> [Aim of the exercise]: Report every line of the records beneath this task that holds the string "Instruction".

Stored dataset items:
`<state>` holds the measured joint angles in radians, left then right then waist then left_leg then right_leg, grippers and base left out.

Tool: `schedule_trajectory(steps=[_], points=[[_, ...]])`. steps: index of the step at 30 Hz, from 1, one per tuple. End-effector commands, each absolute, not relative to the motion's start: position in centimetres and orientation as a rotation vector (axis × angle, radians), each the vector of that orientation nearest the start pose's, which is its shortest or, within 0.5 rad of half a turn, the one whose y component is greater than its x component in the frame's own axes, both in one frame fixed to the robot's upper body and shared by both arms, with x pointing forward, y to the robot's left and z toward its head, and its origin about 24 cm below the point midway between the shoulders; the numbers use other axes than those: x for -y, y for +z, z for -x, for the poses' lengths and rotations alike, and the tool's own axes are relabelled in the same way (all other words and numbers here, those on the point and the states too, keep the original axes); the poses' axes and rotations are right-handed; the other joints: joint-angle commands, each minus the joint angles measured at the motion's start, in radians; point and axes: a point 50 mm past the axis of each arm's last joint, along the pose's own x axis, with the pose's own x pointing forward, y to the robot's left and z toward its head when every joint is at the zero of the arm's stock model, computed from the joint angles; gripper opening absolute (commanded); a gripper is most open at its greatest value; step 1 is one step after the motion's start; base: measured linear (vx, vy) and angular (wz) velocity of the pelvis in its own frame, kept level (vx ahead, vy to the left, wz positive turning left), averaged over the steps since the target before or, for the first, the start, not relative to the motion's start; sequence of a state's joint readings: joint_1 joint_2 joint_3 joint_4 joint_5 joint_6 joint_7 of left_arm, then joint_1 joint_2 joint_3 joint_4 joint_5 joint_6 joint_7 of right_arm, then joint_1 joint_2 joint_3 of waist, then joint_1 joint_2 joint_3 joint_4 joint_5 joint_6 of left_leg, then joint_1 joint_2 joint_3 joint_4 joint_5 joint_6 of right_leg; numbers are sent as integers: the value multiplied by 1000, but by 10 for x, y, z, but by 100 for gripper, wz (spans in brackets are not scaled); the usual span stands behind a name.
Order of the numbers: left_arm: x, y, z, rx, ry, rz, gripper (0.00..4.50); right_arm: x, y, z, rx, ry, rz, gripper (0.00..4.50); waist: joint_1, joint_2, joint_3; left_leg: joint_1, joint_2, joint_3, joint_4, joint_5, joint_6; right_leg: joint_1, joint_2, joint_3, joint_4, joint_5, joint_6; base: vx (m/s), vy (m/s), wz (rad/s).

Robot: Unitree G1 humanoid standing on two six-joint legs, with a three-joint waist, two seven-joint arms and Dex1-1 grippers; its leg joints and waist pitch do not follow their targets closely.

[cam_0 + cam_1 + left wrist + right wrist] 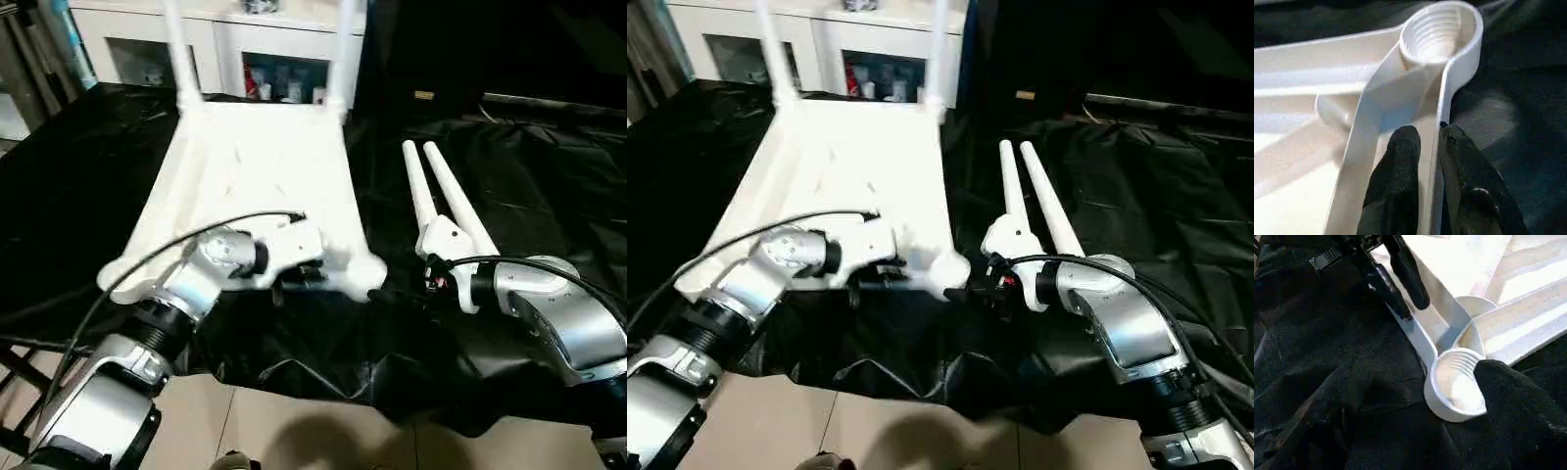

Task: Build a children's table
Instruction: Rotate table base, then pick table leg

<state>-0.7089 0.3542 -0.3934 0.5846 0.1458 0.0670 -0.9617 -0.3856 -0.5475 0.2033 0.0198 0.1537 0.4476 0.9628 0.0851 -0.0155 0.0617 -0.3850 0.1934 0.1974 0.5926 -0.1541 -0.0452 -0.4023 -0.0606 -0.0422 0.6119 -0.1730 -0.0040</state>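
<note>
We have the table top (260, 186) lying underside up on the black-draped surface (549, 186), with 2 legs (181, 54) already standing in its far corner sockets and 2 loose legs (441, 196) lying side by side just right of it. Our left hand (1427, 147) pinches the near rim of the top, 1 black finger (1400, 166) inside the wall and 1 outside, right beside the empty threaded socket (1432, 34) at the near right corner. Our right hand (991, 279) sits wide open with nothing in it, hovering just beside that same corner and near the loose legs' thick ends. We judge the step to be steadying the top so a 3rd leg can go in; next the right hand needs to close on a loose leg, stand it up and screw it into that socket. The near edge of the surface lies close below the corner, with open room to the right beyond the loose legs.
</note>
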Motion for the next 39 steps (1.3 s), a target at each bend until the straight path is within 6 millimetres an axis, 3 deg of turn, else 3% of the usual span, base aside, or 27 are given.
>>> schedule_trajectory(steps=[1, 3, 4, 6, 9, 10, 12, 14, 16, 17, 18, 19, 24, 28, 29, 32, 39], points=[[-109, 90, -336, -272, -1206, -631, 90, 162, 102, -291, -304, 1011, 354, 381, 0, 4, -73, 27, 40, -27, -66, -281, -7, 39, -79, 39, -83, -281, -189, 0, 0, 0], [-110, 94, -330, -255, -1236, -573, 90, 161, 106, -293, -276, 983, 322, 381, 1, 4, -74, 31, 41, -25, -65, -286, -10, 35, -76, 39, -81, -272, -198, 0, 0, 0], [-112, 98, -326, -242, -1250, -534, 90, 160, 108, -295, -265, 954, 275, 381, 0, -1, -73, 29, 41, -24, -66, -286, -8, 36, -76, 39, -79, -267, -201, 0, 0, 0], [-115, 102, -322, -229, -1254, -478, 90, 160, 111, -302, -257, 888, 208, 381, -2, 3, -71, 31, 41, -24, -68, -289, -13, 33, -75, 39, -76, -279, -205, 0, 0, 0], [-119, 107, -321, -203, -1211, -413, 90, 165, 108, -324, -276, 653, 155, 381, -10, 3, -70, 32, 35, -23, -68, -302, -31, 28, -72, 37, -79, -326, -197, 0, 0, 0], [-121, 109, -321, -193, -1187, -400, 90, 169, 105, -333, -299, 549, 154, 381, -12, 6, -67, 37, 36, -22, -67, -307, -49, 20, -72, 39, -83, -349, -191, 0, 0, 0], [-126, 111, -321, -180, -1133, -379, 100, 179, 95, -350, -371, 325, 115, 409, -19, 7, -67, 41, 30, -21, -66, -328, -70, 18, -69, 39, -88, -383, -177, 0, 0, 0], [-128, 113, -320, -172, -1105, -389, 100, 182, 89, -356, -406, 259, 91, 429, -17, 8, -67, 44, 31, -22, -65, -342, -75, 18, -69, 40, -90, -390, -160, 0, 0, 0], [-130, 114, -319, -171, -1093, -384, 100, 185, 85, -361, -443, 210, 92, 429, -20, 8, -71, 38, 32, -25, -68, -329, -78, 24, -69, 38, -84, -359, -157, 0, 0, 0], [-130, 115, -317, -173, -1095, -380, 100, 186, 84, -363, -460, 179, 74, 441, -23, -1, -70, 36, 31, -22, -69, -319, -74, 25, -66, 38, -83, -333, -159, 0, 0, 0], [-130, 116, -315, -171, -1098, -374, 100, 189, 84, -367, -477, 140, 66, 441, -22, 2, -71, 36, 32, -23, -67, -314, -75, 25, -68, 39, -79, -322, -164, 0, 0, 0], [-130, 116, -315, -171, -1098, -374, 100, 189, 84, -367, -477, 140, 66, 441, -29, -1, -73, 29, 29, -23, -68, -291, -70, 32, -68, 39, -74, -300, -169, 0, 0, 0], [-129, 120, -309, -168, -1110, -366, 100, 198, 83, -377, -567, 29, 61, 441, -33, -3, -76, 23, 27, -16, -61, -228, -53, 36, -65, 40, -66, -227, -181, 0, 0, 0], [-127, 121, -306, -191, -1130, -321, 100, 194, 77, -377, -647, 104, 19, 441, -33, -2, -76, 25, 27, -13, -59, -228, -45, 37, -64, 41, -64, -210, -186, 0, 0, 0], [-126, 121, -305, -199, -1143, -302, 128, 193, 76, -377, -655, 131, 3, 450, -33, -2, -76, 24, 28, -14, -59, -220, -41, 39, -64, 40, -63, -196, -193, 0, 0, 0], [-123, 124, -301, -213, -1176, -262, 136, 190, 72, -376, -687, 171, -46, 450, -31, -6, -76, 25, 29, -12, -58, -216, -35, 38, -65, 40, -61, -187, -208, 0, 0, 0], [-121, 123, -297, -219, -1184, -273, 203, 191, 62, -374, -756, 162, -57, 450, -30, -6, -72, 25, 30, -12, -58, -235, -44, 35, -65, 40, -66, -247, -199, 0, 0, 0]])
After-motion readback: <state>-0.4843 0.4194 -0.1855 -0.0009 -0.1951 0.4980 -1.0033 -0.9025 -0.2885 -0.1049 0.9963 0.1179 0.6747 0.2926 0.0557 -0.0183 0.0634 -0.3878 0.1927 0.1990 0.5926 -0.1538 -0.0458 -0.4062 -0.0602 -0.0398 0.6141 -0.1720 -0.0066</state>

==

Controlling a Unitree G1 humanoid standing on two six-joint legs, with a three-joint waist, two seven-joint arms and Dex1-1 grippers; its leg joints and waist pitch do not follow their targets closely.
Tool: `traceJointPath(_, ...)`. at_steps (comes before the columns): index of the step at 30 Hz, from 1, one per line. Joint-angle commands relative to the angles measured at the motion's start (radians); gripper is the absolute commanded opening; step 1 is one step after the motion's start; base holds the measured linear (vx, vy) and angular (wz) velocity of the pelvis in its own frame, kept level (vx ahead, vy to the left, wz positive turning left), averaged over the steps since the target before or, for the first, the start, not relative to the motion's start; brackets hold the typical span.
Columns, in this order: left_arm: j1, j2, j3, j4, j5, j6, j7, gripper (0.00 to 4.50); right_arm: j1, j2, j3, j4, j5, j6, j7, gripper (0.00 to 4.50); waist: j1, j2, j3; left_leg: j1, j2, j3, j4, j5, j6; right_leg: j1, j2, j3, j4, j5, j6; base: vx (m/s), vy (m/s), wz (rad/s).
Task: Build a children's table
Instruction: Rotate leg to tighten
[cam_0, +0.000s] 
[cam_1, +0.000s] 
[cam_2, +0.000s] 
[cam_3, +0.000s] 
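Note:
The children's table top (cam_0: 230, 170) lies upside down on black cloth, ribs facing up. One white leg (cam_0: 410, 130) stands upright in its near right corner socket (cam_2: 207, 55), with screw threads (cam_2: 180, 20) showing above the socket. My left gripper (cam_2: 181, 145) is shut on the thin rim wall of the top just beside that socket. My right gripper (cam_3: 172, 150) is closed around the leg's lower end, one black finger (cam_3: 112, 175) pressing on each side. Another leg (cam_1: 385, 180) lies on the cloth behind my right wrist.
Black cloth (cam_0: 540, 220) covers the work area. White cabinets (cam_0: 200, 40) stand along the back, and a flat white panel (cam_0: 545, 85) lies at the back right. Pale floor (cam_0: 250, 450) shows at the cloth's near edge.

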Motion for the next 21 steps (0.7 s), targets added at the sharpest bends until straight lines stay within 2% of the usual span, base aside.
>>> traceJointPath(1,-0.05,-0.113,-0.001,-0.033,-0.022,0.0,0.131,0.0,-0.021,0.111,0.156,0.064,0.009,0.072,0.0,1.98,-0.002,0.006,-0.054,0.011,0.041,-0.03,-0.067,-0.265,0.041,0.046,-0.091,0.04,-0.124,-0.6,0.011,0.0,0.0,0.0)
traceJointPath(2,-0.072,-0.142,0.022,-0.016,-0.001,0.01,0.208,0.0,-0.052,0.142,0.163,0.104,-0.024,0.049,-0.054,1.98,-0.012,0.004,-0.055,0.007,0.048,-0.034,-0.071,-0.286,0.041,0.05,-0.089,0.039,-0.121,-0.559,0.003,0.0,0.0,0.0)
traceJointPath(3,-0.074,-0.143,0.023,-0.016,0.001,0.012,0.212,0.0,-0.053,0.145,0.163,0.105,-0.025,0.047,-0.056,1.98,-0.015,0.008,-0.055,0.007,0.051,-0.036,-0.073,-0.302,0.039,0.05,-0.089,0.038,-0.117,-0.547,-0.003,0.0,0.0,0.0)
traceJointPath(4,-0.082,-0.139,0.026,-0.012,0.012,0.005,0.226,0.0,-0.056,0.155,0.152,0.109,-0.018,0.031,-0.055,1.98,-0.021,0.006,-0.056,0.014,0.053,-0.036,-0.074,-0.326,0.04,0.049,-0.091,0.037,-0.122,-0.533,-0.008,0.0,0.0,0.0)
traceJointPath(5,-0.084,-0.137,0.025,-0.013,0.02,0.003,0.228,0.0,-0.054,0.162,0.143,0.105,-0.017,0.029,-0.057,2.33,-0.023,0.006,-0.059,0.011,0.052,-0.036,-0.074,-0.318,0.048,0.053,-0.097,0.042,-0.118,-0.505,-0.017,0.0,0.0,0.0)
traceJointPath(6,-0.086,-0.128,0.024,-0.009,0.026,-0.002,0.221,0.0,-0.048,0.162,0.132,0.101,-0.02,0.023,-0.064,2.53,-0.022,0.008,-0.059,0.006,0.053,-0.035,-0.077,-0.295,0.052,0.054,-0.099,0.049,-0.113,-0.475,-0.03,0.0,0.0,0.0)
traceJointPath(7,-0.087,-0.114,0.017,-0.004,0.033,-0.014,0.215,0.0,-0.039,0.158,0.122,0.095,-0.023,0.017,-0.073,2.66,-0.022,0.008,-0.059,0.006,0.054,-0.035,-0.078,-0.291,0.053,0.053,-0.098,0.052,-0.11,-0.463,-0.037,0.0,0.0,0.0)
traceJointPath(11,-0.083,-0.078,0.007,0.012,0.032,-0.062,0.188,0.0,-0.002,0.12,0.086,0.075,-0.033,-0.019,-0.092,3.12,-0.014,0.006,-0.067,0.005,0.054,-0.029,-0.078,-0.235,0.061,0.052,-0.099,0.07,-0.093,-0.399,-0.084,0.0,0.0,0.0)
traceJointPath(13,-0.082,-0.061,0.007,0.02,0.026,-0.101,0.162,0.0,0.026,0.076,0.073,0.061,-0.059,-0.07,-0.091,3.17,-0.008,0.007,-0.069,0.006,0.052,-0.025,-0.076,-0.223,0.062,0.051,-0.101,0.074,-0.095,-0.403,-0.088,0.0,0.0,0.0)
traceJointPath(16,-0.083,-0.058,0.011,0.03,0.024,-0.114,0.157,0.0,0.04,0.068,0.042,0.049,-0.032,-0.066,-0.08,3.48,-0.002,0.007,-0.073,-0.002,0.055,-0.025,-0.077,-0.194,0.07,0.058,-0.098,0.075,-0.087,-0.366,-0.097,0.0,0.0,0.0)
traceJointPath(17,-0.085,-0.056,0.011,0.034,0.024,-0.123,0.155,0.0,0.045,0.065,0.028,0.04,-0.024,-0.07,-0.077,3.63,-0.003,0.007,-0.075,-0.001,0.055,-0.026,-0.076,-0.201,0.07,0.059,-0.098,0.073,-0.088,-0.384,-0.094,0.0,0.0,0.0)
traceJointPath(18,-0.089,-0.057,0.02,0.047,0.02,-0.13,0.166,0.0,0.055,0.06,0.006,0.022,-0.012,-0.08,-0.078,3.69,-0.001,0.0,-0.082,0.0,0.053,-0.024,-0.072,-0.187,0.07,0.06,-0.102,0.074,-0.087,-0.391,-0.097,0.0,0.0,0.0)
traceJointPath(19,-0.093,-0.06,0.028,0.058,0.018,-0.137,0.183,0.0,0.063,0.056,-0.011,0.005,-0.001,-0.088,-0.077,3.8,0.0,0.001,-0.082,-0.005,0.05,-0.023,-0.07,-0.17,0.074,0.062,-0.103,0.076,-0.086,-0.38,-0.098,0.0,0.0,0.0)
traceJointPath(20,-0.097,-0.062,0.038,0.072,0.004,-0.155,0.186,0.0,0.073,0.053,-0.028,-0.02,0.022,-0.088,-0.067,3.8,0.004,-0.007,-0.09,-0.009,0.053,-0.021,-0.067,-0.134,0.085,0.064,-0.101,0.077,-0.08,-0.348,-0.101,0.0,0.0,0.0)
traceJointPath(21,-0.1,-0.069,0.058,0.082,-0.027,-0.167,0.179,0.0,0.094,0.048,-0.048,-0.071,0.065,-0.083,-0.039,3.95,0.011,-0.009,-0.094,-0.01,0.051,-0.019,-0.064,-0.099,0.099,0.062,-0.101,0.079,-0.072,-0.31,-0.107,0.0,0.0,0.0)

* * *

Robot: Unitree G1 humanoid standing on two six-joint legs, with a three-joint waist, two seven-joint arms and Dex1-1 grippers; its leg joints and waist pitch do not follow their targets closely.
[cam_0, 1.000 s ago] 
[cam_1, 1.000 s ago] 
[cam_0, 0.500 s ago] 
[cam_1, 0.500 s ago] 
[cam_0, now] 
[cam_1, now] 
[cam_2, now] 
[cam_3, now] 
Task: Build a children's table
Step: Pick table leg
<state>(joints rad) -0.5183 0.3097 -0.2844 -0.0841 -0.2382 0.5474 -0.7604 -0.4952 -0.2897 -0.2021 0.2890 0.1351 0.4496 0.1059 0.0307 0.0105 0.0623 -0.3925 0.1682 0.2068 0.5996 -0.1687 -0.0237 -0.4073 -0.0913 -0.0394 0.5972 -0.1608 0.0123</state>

> [Task response]:
Instruction: Rotate table base, then pick table leg
Instruction: Rotate leg to tighten

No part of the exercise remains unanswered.